# [Work task]
Output the listing below verbatim, without images.

**** Supplied material

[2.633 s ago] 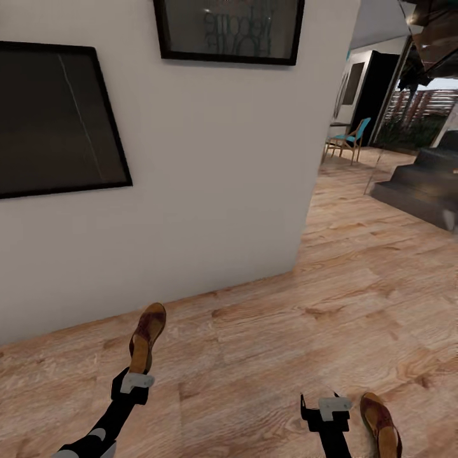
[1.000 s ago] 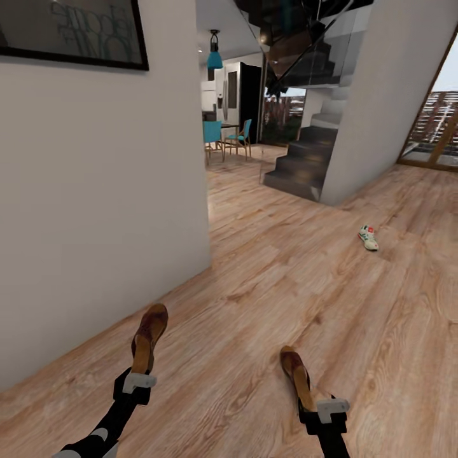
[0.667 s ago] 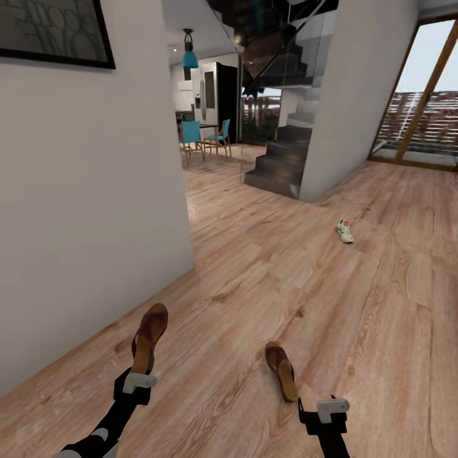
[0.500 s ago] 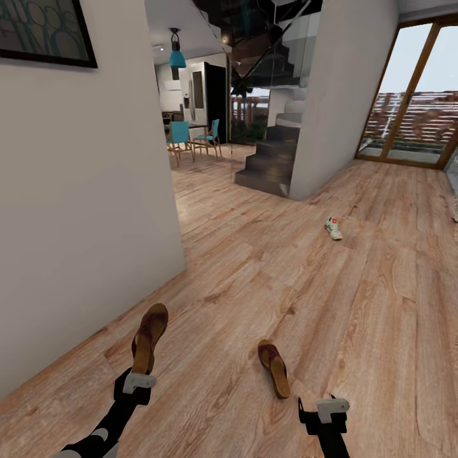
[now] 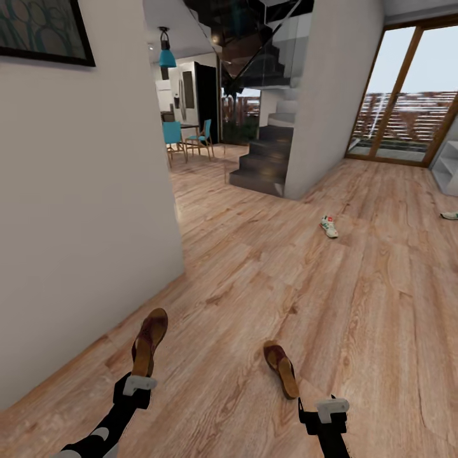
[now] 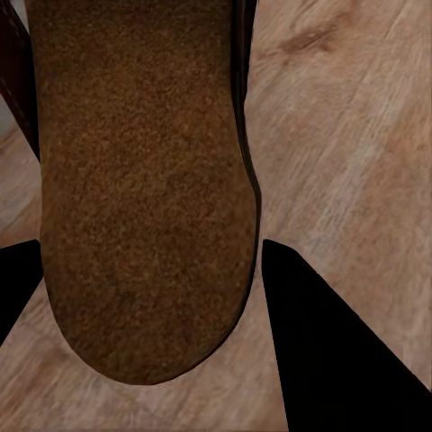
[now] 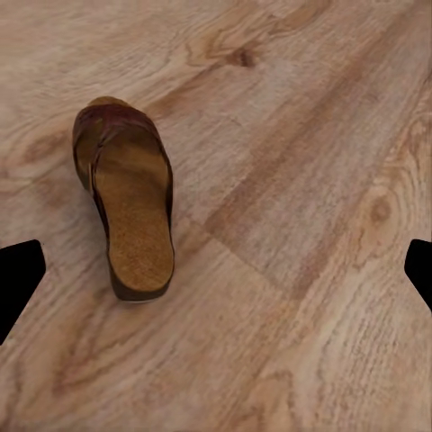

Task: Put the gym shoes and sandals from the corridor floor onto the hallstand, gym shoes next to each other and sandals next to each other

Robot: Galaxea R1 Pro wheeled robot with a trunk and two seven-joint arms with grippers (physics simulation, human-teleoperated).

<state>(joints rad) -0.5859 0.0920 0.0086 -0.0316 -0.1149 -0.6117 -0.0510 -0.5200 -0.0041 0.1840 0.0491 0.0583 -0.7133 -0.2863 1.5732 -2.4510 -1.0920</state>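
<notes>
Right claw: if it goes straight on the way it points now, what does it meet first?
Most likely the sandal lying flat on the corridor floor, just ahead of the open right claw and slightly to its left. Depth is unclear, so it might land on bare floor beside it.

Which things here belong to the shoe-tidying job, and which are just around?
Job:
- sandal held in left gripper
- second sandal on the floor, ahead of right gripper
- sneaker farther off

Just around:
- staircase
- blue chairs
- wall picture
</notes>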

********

# [Solution for this exercise]
[2.633 s ago] 
[1.000 s ago] 
[0.667 s ago] 
[0.500 s ago] 
[now] 
[now] 
[now] 

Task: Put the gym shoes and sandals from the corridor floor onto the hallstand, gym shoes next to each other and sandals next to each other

Robot: Galaxea R1 Pro wheeled robot with a trunk and two seven-joint arms with grippers (physics simulation, human-teleoperated).

<state>(joints rad) -0.5859 0.0920 0.0086 -0.0316 -0.1149 -0.6117 -0.0510 -0.5200 -0.0041 0.1840 0.0491 0.0583 -0.7133 -0.2863 1.5732 -2.4510 -1.0920</state>
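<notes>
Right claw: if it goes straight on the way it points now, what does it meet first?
Most likely the sandal lying flat on the corridor floor, just ahead of the open right claw and slightly to its left. Depth is unclear, so it might land on bare floor beside it.

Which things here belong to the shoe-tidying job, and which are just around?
Job:
- sandal held in left gripper
- second sandal on the floor, ahead of right gripper
- sneaker farther off

Just around:
- staircase
- blue chairs
- wall picture
</notes>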

Reply complete, and nothing else is required.